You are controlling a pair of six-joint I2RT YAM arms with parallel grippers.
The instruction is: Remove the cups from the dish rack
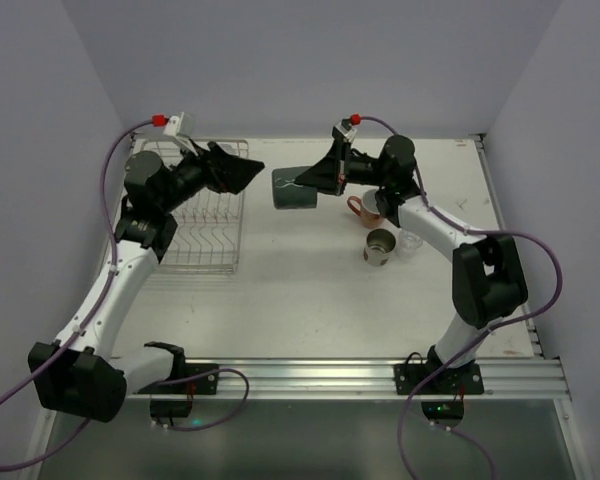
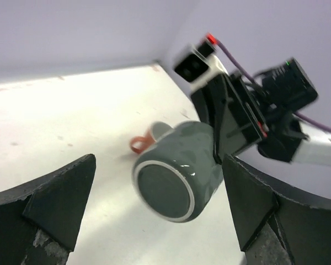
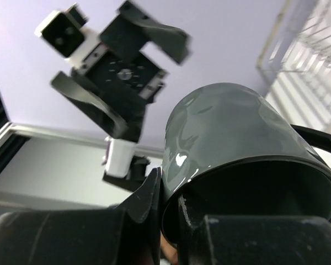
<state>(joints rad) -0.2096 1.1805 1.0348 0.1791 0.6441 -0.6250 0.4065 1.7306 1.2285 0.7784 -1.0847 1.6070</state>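
Observation:
My right gripper [image 1: 323, 180] is shut on the rim of the dark green mug [image 1: 295, 190], one finger inside and one outside, holding it sideways above the table; the mug fills the right wrist view [image 3: 237, 138] and shows base-first in the left wrist view [image 2: 176, 176]. My left gripper [image 1: 248, 170] is open and empty, just left of the mug, beside the silver wire dish rack [image 1: 202, 215], which looks empty. The salmon-pink mug [image 1: 365, 208], the tan metallic cup [image 1: 379, 246] and a clear glass [image 1: 410, 241] stand on the table under my right arm.
The rack's wires show at the top right of the right wrist view [image 3: 309, 49]. The pink mug's handle [image 2: 139, 143] peeks out behind the green mug. Walls close in the table on the left, back and right.

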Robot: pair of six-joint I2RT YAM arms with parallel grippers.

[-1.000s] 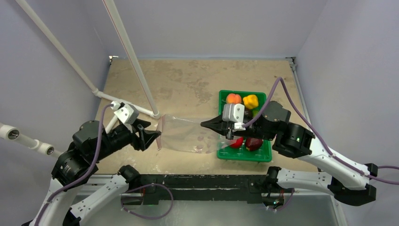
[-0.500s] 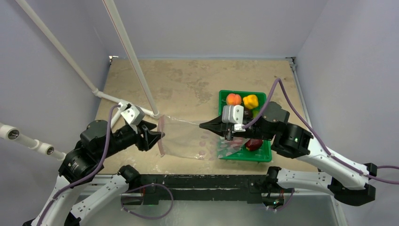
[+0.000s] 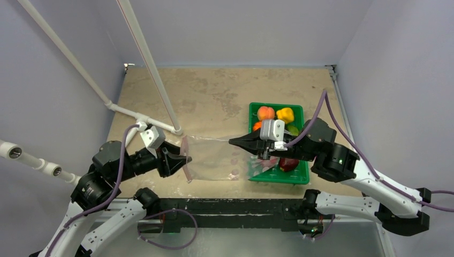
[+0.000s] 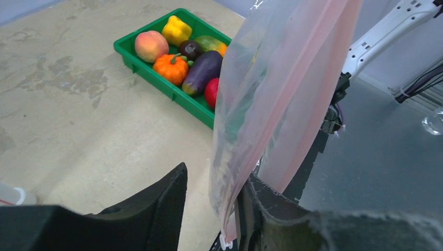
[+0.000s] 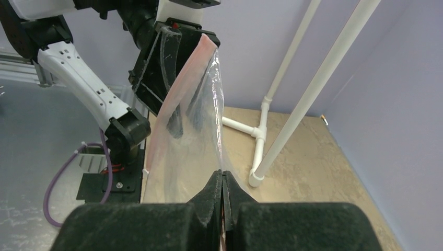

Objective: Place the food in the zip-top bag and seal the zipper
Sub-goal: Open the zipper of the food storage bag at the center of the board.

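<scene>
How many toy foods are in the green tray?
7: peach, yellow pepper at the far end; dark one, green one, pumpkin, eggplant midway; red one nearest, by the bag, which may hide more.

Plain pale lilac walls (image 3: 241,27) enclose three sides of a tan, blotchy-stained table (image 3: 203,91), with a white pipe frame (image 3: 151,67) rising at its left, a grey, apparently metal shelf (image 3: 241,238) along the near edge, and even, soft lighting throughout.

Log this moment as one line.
right jaws: shut on zip-top bag | left jaws: open around zipper | food: in green tray
</scene>
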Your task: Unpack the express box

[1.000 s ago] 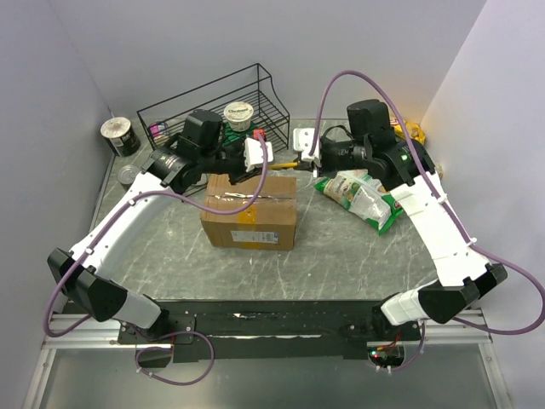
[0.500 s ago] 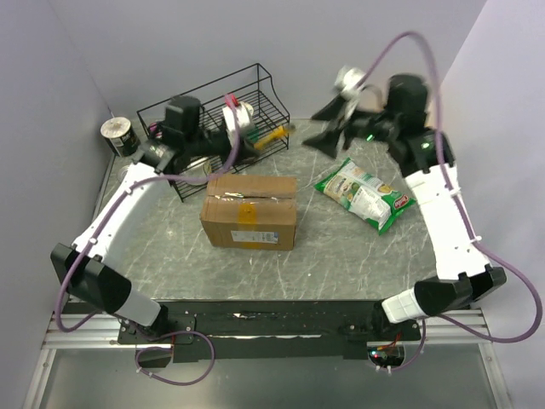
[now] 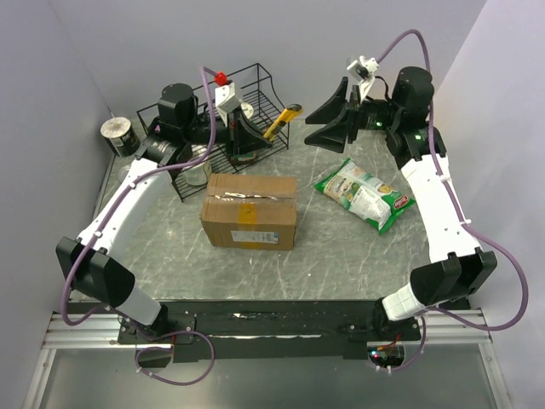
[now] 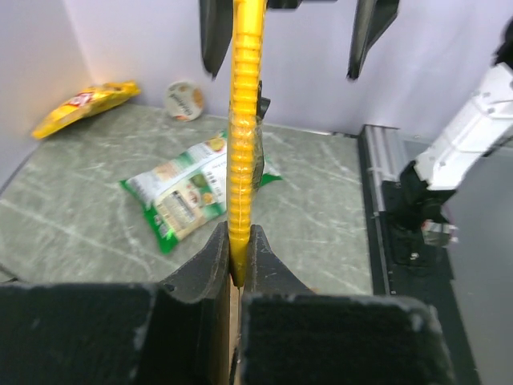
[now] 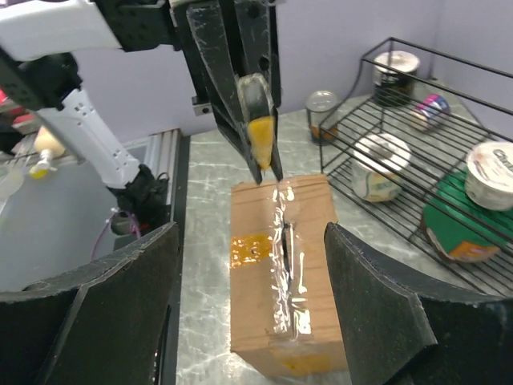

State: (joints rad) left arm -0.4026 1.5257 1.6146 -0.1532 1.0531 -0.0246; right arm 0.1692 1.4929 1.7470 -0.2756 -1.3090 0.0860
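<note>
The express box [image 3: 249, 213] is a brown carton lying mid-table, with a clear tape seam along its top and an orange label [image 5: 251, 248]. A dark slit shows in the seam [image 5: 283, 234]. My left gripper [image 3: 258, 141] hangs behind the box, over the wire rack, shut on the end of a yellow utility knife [image 3: 282, 122]. The knife [image 4: 244, 120] sticks straight out from the left gripper [image 4: 238, 245]. My right gripper [image 3: 320, 126] is open and empty, facing the knife from the right. From the right gripper [image 5: 252, 233] I look down the length of the box [image 5: 280, 281].
A black wire rack [image 3: 260, 98] at the back left holds cups and tubs [image 5: 373, 168]. A green snack bag [image 3: 362, 194] lies right of the box. A can [image 3: 119, 136] stands far left. A yellow bag [image 4: 84, 100] and a cup [image 4: 184, 98] sit by the far wall.
The right gripper let go of the yellow knife, opened and drew back to the rear right. The left gripper closed on the knife and carried it up and back from above the box.
</note>
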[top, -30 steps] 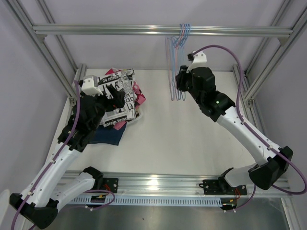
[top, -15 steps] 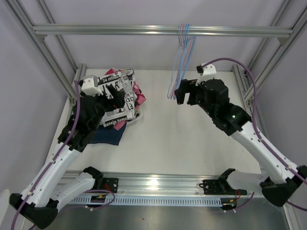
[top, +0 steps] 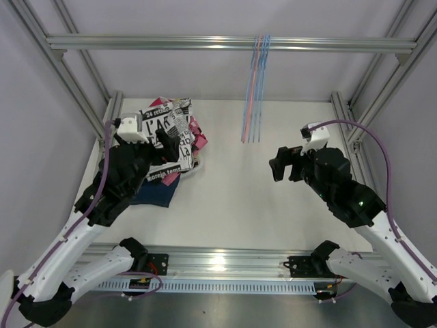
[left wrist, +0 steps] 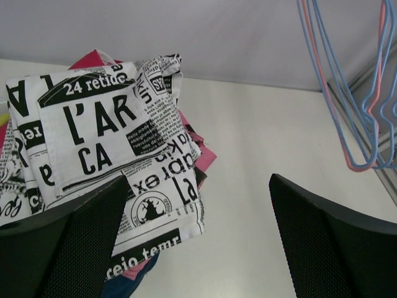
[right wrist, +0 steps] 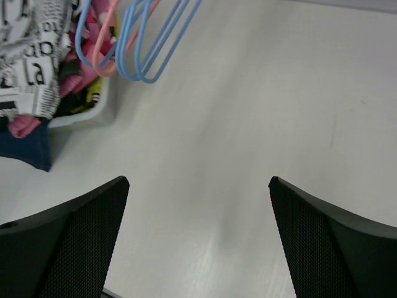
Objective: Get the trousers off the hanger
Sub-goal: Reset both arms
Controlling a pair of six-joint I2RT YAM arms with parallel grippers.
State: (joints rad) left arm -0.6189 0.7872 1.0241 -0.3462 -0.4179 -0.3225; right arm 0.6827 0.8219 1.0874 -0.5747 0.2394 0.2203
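Observation:
The trousers lie in a pile (top: 174, 137) at the table's left. A white pair with black newspaper lettering (left wrist: 93, 124) is on top, over a pink-red pair (left wrist: 208, 155) and a navy pair (left wrist: 133, 287). Several bare blue and pink wire hangers (top: 256, 89) hang from the top rail, also seen as hangers (left wrist: 366, 124) and hangers (right wrist: 146, 37). No cloth hangs on them. My left gripper (top: 166, 147) hovers open over the pile's near edge, holding nothing. Over bare table right of centre, my right gripper (top: 278, 166) stands open and empty, well below the hangers.
An aluminium frame surrounds the table, with the top rail (top: 171, 42) across the back and uprights at both sides. A low white tray edge (right wrist: 87, 115) shows under the pile. The navy cloth (right wrist: 28, 149) spills over its near side.
My right gripper opened, let go of the hangers and drew back toward the near right. The hangers swung back and now hang straight. My left arm shifted slightly toward the near side.

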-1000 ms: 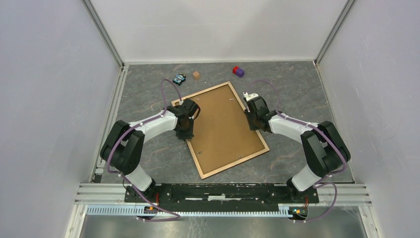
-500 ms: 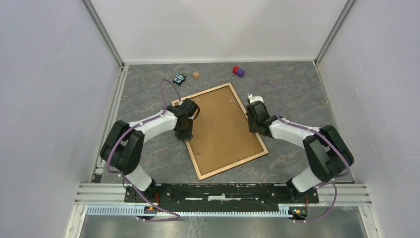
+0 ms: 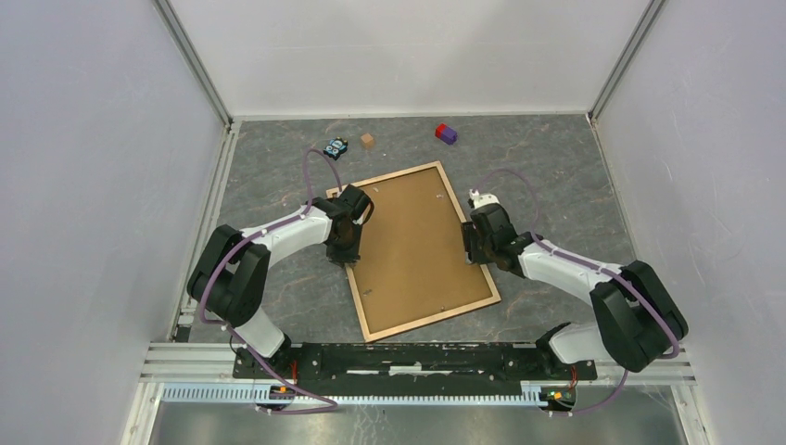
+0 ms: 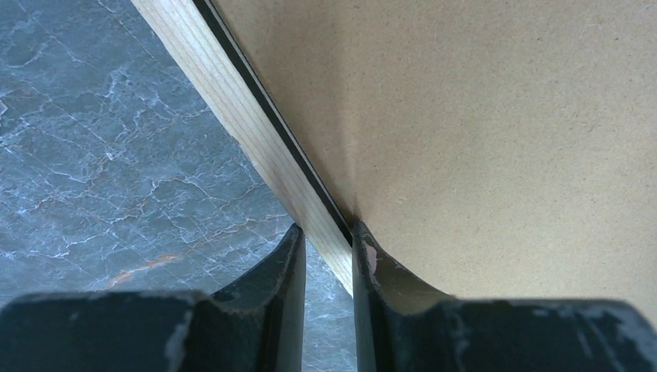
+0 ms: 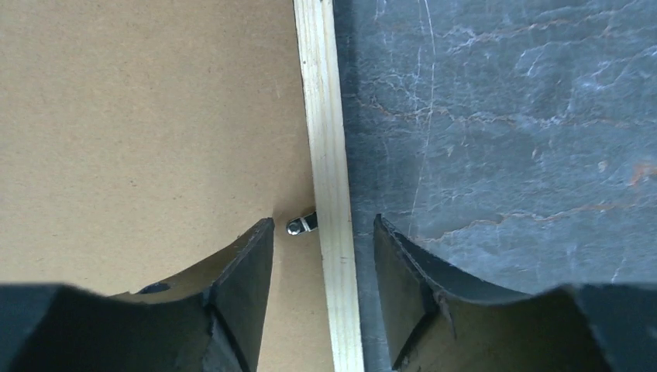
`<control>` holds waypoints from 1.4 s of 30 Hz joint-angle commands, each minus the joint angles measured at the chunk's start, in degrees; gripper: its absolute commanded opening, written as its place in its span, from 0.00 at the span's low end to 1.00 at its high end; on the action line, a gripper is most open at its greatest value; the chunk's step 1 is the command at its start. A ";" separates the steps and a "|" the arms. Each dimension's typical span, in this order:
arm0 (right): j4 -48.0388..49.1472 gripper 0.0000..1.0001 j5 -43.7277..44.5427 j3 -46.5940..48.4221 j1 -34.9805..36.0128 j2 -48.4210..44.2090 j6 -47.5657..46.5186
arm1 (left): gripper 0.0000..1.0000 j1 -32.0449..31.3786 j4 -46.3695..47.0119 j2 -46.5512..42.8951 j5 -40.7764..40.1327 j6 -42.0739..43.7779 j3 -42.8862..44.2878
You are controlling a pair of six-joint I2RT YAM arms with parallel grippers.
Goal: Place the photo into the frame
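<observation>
Grey marbled table fills the floor between white walls. At its middle the frame lies flat with the brown board facing up inside its light wood rails. Its long axis runs from near to far, the far end leaning toward the left.

The left hand sits at the left long rail, its fingers pinched together on that rail, one outside and one on the board side. The right hand hangs over the right long rail with fingers apart, straddling the rail and a small metal clip without touching them.

Bare table lies on both sides of the frame and at its near end. A blue toy, a brown cube and a red-purple block sit by the far wall, apart from the frame's far rail.
</observation>
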 commanded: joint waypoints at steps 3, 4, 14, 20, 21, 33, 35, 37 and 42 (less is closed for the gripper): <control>-1.06 0.69 -1.46 6.16 -1.35 -0.18 -3.51 | 0.02 -0.77 -0.72 1.18 2.72 6.56 -1.52; -1.08 0.71 -1.70 7.51 -1.54 0.76 -3.96 | 0.02 -0.84 -0.76 1.25 3.23 6.69 -1.51; 7.29 0.86 -3.65 19.35 -4.23 14.01 -3.36 | 0.02 -0.82 -3.02 3.33 5.31 8.50 0.96; 7.48 0.88 1.02 28.16 -4.44 22.80 -3.40 | 0.02 -1.24 -3.23 4.04 6.72 7.61 0.95; 7.19 0.88 2.23 28.97 -4.43 23.65 -3.85 | 0.02 -1.32 -3.09 3.83 6.73 7.38 0.90; 19.90 0.77 5.17 22.48 -4.47 28.01 -3.49 | 0.02 -1.25 -3.63 3.52 4.82 7.75 1.11; 19.89 0.72 5.08 23.27 -4.49 28.81 -3.64 | 0.02 -1.23 -3.60 3.82 4.82 7.84 1.29; 20.67 0.70 5.33 23.62 -4.50 29.48 -3.85 | 0.02 -1.23 -3.66 4.06 4.86 7.84 1.47; 18.53 0.71 5.32 26.85 -4.40 32.49 -4.33 | 0.02 -1.23 -3.69 4.16 4.86 7.84 1.39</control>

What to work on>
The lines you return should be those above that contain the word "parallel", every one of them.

Result below>
You are controlling a pair of six-joint I2RT YAM arms with parallel grippers.
Robot: pair of six-joint I2RT YAM arms with parallel grippers.
Controlling a pair of six-joint I2RT YAM arms with parallel grippers.
You are controlling a pair of six-joint I2RT YAM arms with parallel grippers.

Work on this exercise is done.